YOUR INSTRUCTIONS: Can you restate the lines of the entries below, word for word, from the first one through the line that includes "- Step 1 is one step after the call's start"?

══ STUDY MATERIAL

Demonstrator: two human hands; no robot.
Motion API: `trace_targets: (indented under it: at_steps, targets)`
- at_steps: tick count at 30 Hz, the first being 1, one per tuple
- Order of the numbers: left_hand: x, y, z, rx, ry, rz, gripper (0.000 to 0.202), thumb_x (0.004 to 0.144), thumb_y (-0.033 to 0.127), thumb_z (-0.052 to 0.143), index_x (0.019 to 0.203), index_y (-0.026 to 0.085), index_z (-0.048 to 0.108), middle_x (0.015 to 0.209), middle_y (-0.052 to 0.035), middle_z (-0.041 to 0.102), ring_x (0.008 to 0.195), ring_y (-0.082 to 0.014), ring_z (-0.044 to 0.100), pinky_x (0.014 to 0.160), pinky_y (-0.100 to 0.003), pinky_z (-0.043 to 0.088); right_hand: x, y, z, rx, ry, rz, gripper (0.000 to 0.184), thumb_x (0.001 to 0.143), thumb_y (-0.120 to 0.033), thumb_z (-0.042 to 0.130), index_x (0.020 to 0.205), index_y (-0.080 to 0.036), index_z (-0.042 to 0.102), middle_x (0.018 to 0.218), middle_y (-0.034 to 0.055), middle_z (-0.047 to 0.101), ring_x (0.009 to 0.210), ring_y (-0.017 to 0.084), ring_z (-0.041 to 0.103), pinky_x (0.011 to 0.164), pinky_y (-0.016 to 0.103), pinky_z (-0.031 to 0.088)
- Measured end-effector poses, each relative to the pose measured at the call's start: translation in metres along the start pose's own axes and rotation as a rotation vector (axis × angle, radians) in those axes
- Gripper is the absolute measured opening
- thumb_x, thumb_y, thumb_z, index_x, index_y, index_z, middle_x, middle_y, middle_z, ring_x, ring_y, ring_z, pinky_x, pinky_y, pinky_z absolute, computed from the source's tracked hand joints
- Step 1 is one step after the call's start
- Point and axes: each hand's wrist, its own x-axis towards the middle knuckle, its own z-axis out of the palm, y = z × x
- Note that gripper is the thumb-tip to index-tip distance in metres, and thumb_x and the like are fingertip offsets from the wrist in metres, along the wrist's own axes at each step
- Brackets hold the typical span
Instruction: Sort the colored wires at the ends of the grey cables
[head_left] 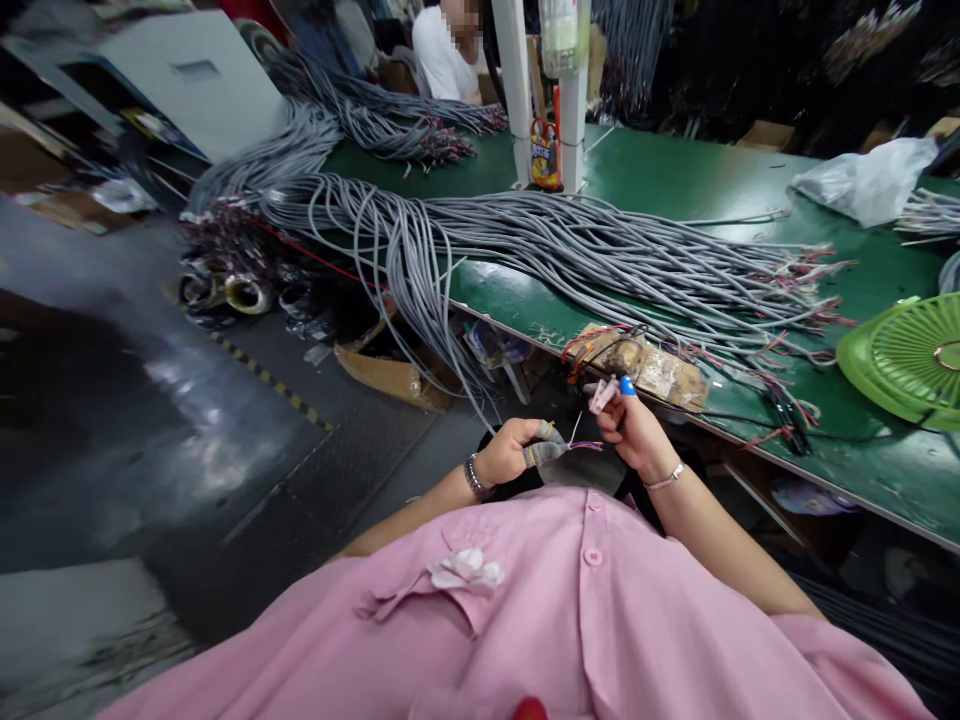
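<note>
My left hand, with grey covers on its thumb and forefinger, pinches the end of a grey cable. Thin coloured wires fan out of that end toward my right hand, and one white wire sticks up. My right hand is raised just right of the wires, fingers curled and a blue cover on one tip. Pale pinkish pieces show at its fingertips; whether these are finger wraps or a held thing, I cannot make out. Beyond it, a taped wooden block lies at the table edge.
A long bundle of grey cables runs across the green table, partly hanging over the near edge. A green fan stands at the right, near a plastic bag. A cardboard box sits below. A person is behind the table.
</note>
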Motion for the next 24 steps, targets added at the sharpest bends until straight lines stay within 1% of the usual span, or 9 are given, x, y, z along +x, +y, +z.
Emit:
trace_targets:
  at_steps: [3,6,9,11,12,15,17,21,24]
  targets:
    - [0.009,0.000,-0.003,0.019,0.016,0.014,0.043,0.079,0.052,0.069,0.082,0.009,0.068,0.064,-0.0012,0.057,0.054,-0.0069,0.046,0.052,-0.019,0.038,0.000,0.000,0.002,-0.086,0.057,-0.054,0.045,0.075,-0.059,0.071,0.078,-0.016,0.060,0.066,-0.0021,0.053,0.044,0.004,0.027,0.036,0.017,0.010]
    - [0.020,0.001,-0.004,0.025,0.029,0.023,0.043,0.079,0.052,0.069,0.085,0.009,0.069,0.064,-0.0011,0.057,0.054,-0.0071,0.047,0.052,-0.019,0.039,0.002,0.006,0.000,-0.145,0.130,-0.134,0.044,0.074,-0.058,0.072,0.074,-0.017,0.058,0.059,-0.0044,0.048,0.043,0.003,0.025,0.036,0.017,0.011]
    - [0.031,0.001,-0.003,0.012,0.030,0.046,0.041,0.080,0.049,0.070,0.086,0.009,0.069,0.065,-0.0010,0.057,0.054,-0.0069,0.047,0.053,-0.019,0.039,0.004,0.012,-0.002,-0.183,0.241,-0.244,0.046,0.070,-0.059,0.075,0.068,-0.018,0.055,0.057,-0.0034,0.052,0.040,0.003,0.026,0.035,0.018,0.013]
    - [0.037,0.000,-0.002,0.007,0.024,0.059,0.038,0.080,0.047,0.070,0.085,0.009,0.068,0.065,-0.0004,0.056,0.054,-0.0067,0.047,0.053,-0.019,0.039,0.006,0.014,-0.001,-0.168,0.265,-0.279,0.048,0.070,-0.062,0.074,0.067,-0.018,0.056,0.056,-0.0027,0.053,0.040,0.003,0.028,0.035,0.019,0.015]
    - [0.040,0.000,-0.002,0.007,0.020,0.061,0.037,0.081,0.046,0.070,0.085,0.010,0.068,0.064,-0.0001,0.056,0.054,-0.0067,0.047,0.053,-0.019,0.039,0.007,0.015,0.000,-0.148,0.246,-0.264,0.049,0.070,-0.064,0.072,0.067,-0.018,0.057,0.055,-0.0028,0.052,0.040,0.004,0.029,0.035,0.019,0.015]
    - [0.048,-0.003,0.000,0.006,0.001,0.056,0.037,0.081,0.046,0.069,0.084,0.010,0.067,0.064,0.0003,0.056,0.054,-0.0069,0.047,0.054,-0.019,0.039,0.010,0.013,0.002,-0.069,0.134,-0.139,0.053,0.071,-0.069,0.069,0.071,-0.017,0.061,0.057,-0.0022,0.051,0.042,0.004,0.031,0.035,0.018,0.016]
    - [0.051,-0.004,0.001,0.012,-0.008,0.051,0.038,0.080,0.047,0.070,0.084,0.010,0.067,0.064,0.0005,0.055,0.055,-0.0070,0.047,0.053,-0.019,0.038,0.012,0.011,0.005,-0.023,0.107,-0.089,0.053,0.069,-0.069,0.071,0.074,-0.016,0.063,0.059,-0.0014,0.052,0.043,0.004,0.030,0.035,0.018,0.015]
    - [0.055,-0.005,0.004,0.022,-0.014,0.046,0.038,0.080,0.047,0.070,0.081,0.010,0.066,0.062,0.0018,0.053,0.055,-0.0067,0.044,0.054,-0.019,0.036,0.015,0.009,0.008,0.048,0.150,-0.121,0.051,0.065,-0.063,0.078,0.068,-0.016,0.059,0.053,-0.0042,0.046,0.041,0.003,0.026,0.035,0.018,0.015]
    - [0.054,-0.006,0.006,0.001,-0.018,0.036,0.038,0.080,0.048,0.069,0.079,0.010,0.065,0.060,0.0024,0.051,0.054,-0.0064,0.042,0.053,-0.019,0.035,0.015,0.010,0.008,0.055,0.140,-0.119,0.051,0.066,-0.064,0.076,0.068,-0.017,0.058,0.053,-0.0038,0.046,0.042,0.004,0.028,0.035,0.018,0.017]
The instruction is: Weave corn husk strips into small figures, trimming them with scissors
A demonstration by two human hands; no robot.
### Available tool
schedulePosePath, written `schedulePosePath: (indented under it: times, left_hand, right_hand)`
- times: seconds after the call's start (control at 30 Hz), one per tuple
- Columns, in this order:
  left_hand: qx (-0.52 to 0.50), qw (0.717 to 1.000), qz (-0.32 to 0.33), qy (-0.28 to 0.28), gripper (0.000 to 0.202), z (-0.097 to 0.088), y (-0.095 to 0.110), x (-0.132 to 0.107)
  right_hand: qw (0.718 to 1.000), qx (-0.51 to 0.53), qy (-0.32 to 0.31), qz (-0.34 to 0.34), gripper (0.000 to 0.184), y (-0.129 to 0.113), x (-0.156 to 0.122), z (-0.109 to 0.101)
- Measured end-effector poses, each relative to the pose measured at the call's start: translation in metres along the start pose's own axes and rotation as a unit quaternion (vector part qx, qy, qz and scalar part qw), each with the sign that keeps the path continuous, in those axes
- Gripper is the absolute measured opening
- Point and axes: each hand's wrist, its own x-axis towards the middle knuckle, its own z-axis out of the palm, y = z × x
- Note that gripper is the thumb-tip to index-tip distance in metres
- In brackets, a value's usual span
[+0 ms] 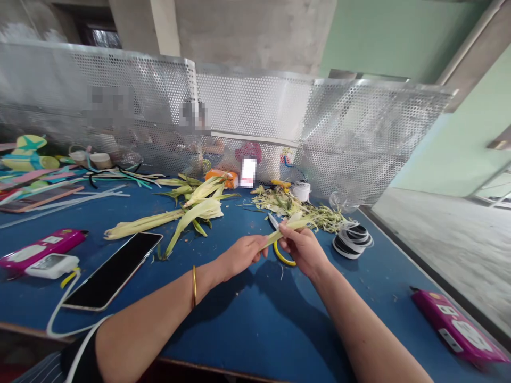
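My left hand (241, 255) is closed round the lower end of a pale yellow-green corn husk strip (293, 226). My right hand (303, 247) pinches the same strip higher up, over the blue table (255, 319). Yellow-handled scissors (281, 250) lie just under and behind my hands, blades pointing away. A gold bangle sits on my left wrist. A pile of whole corn husks (187, 210) lies to the left, and shredded husk scraps (303, 210) lie behind my hands.
A black phone (114, 268) with a white cable lies at the left, beside a white and pink device (43, 255). Black-and-white tape rolls (353, 239) sit to the right; a pink device (455, 327) lies near the right edge. A perforated metal screen (255, 117) walls the back.
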Motion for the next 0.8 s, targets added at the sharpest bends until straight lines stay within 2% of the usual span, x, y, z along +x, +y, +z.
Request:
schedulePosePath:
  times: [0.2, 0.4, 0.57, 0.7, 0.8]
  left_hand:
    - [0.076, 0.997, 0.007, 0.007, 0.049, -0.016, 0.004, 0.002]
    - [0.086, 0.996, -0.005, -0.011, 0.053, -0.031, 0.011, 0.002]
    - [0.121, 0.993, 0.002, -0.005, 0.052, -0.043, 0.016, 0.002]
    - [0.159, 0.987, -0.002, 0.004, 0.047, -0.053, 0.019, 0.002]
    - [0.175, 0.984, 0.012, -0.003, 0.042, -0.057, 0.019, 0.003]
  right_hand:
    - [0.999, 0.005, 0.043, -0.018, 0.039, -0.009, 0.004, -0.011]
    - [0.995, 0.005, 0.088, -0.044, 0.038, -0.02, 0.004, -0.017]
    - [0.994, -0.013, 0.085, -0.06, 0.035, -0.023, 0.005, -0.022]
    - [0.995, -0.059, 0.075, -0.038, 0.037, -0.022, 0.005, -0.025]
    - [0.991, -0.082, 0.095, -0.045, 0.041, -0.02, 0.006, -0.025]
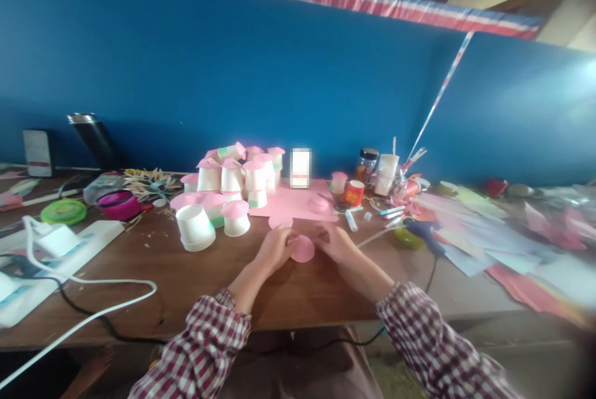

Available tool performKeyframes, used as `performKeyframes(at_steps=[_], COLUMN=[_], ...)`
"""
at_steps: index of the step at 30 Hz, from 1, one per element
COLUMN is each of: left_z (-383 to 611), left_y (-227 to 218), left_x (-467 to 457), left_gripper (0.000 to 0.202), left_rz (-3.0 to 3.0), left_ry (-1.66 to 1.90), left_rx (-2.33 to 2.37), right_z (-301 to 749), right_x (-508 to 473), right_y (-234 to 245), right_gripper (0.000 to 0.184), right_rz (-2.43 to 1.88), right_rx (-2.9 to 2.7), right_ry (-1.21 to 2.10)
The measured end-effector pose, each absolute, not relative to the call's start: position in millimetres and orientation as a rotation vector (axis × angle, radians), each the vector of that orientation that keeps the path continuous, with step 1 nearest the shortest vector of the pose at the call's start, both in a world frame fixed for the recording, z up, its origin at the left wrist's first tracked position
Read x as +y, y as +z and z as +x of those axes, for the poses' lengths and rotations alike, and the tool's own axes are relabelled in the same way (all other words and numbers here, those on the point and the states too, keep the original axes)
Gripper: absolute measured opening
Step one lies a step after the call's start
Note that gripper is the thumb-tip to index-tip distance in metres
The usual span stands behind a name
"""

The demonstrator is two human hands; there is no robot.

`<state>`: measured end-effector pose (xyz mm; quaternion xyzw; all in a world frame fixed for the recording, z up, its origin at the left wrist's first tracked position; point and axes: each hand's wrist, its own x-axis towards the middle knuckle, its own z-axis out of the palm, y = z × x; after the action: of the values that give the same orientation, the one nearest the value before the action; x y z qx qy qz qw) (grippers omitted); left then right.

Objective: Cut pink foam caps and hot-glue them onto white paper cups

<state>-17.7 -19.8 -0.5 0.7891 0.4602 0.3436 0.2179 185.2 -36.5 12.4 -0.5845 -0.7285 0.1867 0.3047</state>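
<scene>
My left hand (pixel 278 245) pinches the left edge of a pink paper circle (pixel 303 249) just above the table. On the circle's other side is my right hand (pixel 336 242), its fingers curled together; whether they hold anything is too blurred to tell. Behind my left hand lies another pink paper circle (pixel 280 222). Farther back there is a pink paper sheet (pixel 270 208) with a small pink piece (pixel 320 203) on it. To the left stand several white paper cups with pink paper tops, one being a capped cup (pixel 236 225), beside a bare white cup (pixel 195 228).
A hot glue gun (pixel 421 231), a red cup (pixel 354 193) and markers (pixel 392 210) are to the right, with loose coloured paper (pixel 493 231) beyond. On the left are a power strip (pixel 88 244), a white cable (pixel 116 306) and a magenta container (pixel 119 205). A blue partition (pixel 233 76) rises behind.
</scene>
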Motion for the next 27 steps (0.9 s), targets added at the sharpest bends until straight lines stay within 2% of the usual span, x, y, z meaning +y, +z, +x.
performKeyframes(at_steps=[4,7,10,13,16,19,22,25,27], left_z=[-16.5,-16.1,-16.3,-16.8,-17.6,-19.1,-21.5,-24.1,-25.4], left_y=[-0.8,-0.3,0.9,1.8,1.6,1.9,4.7,9.1,11.4], left_x=[-22.3,-22.7,-23.1,-23.0,-22.3,-21.6,-21.7,-22.8,-23.6], left_gripper=[0.021,0.020,0.019,0.018,0.018,0.019,0.020,0.019,0.018], left_rz=[2.307,2.384,2.391,2.366,2.362,2.389,2.406,2.402,2.379], left_ry=[0.833,0.826,0.817,0.769,0.750,0.747,0.735,0.743,0.757], left_rx=[1.317,1.316,1.304,1.302,1.307,1.280,1.227,1.138,1.095], right_z=[207.1,225.2,238.3,246.7,253.4,256.2,247.8,225.5,205.9], right_x=[-40.2,-32.2,-22.1,-17.0,-19.1,-26.7,-38.1,-53.2,-64.2], right_y=[36.6,48.3,47.4,41.0,37.5,40.3,47.6,53.1,51.9], right_gripper=[0.026,0.031,0.045,0.038,0.026,0.021,0.019,0.027,0.029], right_rz=[-1.903,-2.187,-2.369,-2.417,-2.315,-2.010,-1.631,-1.407,-1.350], right_rx=[-1.975,-1.854,-1.781,-1.779,-1.744,-1.722,-1.682,-1.593,-1.610], right_ry=[0.079,-0.151,-0.091,0.061,0.051,0.005,0.269,0.606,0.624])
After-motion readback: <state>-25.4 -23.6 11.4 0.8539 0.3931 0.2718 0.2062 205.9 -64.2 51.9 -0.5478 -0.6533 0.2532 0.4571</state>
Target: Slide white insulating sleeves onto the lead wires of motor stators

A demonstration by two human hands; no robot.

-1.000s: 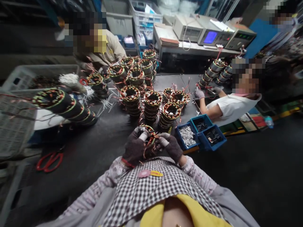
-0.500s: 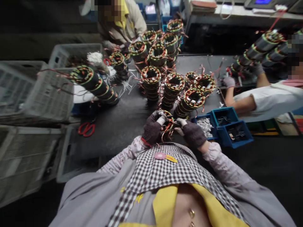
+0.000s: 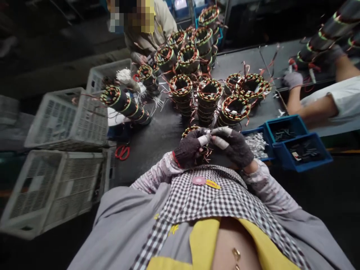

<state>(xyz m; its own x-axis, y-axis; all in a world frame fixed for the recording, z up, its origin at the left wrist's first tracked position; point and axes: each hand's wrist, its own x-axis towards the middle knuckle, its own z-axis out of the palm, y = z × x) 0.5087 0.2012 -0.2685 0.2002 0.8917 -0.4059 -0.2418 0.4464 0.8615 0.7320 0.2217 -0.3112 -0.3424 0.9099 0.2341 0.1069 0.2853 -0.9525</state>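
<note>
In front of my apron stands a motor stator (image 3: 191, 130) with a ring of wound copper wire, largely hidden behind my hands. My left hand (image 3: 192, 147), in a dark glove with pale-wrapped fingertips, is closed in a pinch over it. Reddish lead wires (image 3: 207, 153) hang out below its fingers. My right hand (image 3: 234, 147), gloved alike, is closed too, its fingertips meeting the left ones. What lies between the fingertips is too small to make out. Just beyond stand stacked stators (image 3: 208, 98) with loose wire ends.
At the right are blue bins (image 3: 302, 152) with dark sleeves and small white parts (image 3: 256, 145). Red-handled scissors (image 3: 122, 152) lie left, near plastic crates (image 3: 91, 123) and a leaning stator stack (image 3: 126, 105). Co-workers work across the table and at the right, one gloved hand (image 3: 293, 79) showing.
My right hand has come leftward, so its fingertips now meet those of my left hand above the stator. The view has turned and shifted somewhat.
</note>
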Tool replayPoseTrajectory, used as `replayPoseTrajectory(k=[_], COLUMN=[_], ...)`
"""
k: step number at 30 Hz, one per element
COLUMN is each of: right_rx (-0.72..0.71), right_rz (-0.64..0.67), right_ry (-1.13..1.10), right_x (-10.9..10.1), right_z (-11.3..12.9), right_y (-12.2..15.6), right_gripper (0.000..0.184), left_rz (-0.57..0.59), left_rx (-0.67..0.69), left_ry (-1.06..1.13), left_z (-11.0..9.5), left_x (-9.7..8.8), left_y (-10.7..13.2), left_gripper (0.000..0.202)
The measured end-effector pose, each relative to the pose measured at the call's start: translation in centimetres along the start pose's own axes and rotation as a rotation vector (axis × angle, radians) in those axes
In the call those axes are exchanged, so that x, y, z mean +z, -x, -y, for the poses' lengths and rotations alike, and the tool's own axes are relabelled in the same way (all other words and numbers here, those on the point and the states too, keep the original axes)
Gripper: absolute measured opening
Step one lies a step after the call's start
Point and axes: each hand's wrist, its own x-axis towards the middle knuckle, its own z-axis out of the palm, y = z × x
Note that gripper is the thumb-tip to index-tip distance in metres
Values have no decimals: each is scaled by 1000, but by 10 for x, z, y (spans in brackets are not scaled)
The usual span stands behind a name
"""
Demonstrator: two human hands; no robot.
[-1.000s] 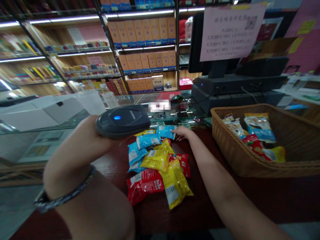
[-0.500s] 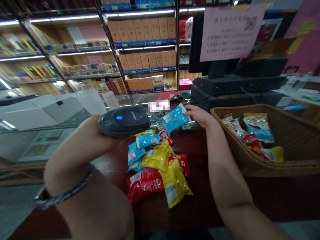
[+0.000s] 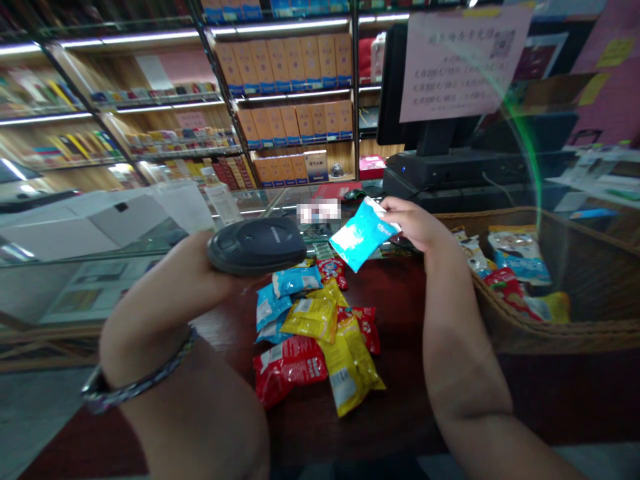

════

RESULT FOR THIS TASK:
Demonstrator: two human hands; no robot.
Motion API: `trace_targets: (indented under it: at_steps, targets)`
- at_steps: tick count at 30 Hz, the first being 1, one per tuple
- Order of the numbers: left_hand: x, y, z, rx, ry, rz, gripper (0.000 to 0.202), thumb_x (0.004 to 0.144), thumb_y (-0.033 to 0.127), thumb_z (-0.052 to 0.143), index_x (0.019 to 0.203), index_y (-0.026 to 0.085), index_z (-0.048 to 0.108), middle_x (0.015 to 0.209), middle_y (-0.052 to 0.035), middle_z (-0.041 to 0.102), ring_x (0.008 to 0.195), ring_y (-0.082 to 0.014), ring_z (-0.044 to 0.100), pinky_x (0.014 to 0.160), pinky_y (-0.100 to 0.003), pinky_z (-0.043 to 0.088); right_hand: x, y, z, rx, ry, rz, gripper (0.000 to 0.184), thumb_x (0.001 to 0.143), thumb_y (-0.120 to 0.033), thumb_z (-0.042 to 0.130), index_x (0.020 to 0.205), index_y (-0.080 to 0.036), index_z (-0.042 to 0.102), middle_x (0.018 to 0.218), middle_y (-0.034 to 0.055), middle_z (-0.047 to 0.101), ring_x (0.009 to 0.210), ring_y (-0.017 to 0.084), ring_z (-0.041 to 0.103), pinky_x (0.011 to 0.164), pinky_y (-0.016 to 0.103), pinky_z (-0.031 to 0.088)
- Measured end-effector poses, each relative to the pose measured at the call's start: translation in metres along the start pose's own axes and rotation as a rotation vector (axis × angle, radians) in those axes
- Gripper is the absolute measured opening
- thumb_x, thumb_y, thumb_z, index_x, index_y, index_z, middle_x, middle_y, middle_z, ring_x, ring_y, ring_z, pinky_x, pinky_y, pinky_z absolute, computed from the source's tracked hand joints
- Step 1 is one step after the call's start

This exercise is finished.